TO DO
Give the data below again, word for word.
··· COLLECTED MATERIAL ···
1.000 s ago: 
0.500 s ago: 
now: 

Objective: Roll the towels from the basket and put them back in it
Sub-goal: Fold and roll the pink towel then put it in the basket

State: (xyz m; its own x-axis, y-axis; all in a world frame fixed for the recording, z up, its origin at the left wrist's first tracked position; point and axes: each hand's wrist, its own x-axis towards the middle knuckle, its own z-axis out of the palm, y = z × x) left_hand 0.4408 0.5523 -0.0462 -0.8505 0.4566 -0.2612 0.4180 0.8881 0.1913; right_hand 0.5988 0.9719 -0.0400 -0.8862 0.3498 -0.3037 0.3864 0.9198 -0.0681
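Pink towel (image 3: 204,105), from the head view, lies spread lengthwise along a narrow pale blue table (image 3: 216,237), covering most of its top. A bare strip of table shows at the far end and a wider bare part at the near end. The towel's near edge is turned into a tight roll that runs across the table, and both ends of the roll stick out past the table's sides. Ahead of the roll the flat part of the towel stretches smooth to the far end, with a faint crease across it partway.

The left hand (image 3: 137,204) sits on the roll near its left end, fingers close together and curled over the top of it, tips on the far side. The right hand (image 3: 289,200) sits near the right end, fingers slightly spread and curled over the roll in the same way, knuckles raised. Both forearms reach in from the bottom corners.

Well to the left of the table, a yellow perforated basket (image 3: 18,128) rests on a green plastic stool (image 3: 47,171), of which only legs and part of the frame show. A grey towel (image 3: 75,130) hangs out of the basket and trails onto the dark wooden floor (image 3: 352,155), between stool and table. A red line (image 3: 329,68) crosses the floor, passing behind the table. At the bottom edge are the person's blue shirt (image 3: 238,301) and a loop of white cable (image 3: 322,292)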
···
EXERCISE RESPONSE
1.000 s ago: 
0.500 s ago: 
now: 

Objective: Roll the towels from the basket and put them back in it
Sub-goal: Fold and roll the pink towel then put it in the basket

State: (xyz m; its own x-axis, y-axis; all in a world frame fixed for the recording, z up, its origin at the left wrist's first tracked position; point and axes: each hand's wrist, its own x-axis towards the middle knuckle, its own z-axis out of the palm, y = z × x) left_hand 0.4408 0.5523 -0.0462 -0.8505 0.4566 -0.2612 0.4180 0.8881 0.1913; right_hand 0.5988 0.9719 -0.0400 -0.8862 0.3498 -0.3037 0.3864 0.9198 -0.0681
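Pink towel (image 3: 204,105), from the head view, lies spread lengthwise along a narrow pale blue table (image 3: 216,237), covering most of its top. A bare strip of table shows at the far end and a wider bare part at the near end. The towel's near edge is turned into a tight roll that runs across the table, and both ends of the roll stick out past the table's sides. Ahead of the roll the flat part of the towel stretches smooth to the far end, with a faint crease across it partway.

The left hand (image 3: 137,204) sits on the roll near its left end, fingers close together and curled over the top of it, tips on the far side. The right hand (image 3: 289,200) sits near the right end, fingers slightly spread and curled over the roll in the same way, knuckles raised. Both forearms reach in from the bottom corners.

Well to the left of the table, a yellow perforated basket (image 3: 18,128) rests on a green plastic stool (image 3: 47,171), of which only legs and part of the frame show. A grey towel (image 3: 75,130) hangs out of the basket and trails onto the dark wooden floor (image 3: 352,155), between stool and table. A red line (image 3: 329,68) crosses the floor, passing behind the table. At the bottom edge are the person's blue shirt (image 3: 238,301) and a loop of white cable (image 3: 322,292)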

Work on the answer has been completed.